Strategy Module Audit (strategies/)

Strategy Implementation Grade
embedding_ablation Clean zero-out by chunk. torch.no_grad() used correctly. A
ffn_ablation Iterates all FFN params and zeros. Fine for ablation study. A
head_pruning Handles GPT-2 Conv1D and standard Q/K/V separately. Correct. A-
layer_removal Zeros all params. Simple and correct. A
registry Minimal dict-based registry with decorator. No overhead. A
runner.py Creates a new Evaluator per spec (runner.py:86-95). This re-initializes dataset processing for every ablation spec. Should create once and reuse. B

Cross-Cutting Concerns

1. Memory Management

  • Good: _free_gpu_memory() exists and is called between stages. expandable_segments is set early.
  • Bad: _free_gpu_memory() called 1024+ times during PROBE (once per prompt). The gc.collect() cost alone adds up.
  • Bad: Bayesian optimizer clones all strong-layer weights with no memory budget check.
  • Bad: No streaming/chunking for activation storage β€” all 512 prompts Γ— 32 layers of activations are held in a list of CPU tensors simultaneously.

2. GPU Utilization

  • Good: Adaptive max_length based on free GPU memory.
  • Good: Rank-1 projections avoid materializing full projection matrices.
  • Bad: SAE training hardcoded to CPU.
  • Bad: Single-prompt forward passes waste GPU parallelism.
  • Bad: No torch.compile() or torch.inference_mode() used anywhere (the latter is faster than torch.no_grad() for inference).

3. Quantization Handling

  • Good: Detects bitsandbytes 4-bit/8-bit and dequantizes before projection.
  • Good: Refuses to operate on raw quantized bytes (avoids silent corruption).
  • Moderate: Full dequantize/re-quantize per direction per weight matrix. Could cache across multi-direction projections.

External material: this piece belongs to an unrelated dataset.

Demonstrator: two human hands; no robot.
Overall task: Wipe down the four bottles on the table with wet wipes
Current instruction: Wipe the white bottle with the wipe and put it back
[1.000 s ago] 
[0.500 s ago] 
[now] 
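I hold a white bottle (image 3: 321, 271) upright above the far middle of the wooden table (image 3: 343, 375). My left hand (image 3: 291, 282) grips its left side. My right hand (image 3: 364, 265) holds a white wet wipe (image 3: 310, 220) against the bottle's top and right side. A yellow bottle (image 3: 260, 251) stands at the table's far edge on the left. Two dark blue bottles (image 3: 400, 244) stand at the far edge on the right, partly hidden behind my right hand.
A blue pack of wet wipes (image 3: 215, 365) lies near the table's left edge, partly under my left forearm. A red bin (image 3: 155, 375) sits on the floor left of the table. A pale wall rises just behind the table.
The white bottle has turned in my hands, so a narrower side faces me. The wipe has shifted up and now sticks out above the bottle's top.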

Top 5 Recommendations (Ranked by Impact)

1. Batch _collect_activations (CRITICAL β€” 5-15x PROBE speedup)

# Current: one prompt at a time
for i, prompt in enumerate(prompts):
    inputs = tokenizer(prompt, ...)
    model(**inputs)

# Proposed: micro-batched
for batch_start in range(0, len(prompts), batch_size):
    batch = prompts[batch_start:batch_start+batch_size]
    inputs = tokenizer(batch, return_tensors="pt", padding=True, truncation=True, max_length=max_length)
    inputs = {k: v.to(device) for k, v in inputs.items()}
    with torch.no_grad():
        model(**inputs)

Hooks need a minor adjustment to handle batch dimension, but the core change is ~20 lines.

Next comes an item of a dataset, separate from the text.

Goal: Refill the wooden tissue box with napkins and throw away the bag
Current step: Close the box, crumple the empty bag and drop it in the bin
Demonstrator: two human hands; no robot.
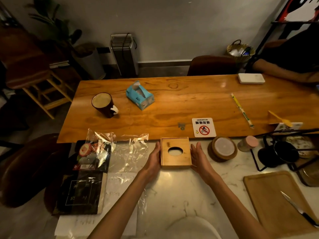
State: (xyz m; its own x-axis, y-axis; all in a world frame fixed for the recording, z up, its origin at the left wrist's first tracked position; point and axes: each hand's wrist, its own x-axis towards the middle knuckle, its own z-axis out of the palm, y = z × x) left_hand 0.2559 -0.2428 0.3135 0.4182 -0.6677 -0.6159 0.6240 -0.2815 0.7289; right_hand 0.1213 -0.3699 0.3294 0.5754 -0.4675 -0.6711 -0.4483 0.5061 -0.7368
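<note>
White marble counter (172, 187) against a wooden table's near edge | wooden tissue box (175, 151) at the counter's far edge, oval slot up | my left hand (153, 159) and right hand (198, 156) press flat on its sides, fingers together | clear plastic bag (127, 152) lies left, empty-looking.

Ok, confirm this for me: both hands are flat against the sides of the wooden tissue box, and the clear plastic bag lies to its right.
Not quite. The head view shows the clear plastic bag lying left of the wooden tissue box, not right. The left hand and right hand do flank its sides.
</note>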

2. Add early-stopping to true_iterative_refinement (HIGH β€” saves 1-2 full PROBE passes)

After re-distilling, compute cosine similarity between old and new refusal directions. If all directions are >0.99 cosine, skip remaining passes. Expected to save 30-60% of aggressive mode runtime.

3. Move SAE training to GPU (HIGH β€” 5-15 min saved for surgical/inverted)

Change device="cpu" to auto-detect available GPU. The SAE is small (32M params at expansion=4) and fits easily alongside the model.

4. Reduce Bayesian trial overhead (HIGH β€” saves 30-60 min for optimized)

Options:

  • Reduce n_refusal_prompts from 8-30 to 4-6 (generation is expensive)
  • Use perplexity-only as a faster proxy in early trials, switch to refusal measurement for top candidates
  • Implement batch generation for _measure_refusal_rate

5. Add early-stopping to RDO (MODERATE β€” saves 10-30s for rdo mode)

Monitor loss convergence and break at plateau (delta < 1e-4 for 20 steps). Most directions converge in ~100-200 steps, not 500.


Verdict

The pipeline is architecturally sound β€” the rank-1 projection math is correct and memory-efficient, the stage separation is clean, and the progressive method complexity (basic β†’ nuclear) gives users clear cost/quality tradeoffs. However, the PROBE stage bottleneck (single-prompt forward passes) and Bayesian trial overhead (1750 forward passes) are the two elephants in the room. Fixing just recommendation #1 would make the entire system 3-5x faster for the majority of users who run basic/advanced/aggressive modes.

The optimized and heretic modes have a legitimate place for users with compute budget, but their current efficiency makes them impractical for anything under an A100. The documentation should be more explicit about expected runtimes.

Overall system grade: B+ β€” excellent functionality, needs batching and early-stopping.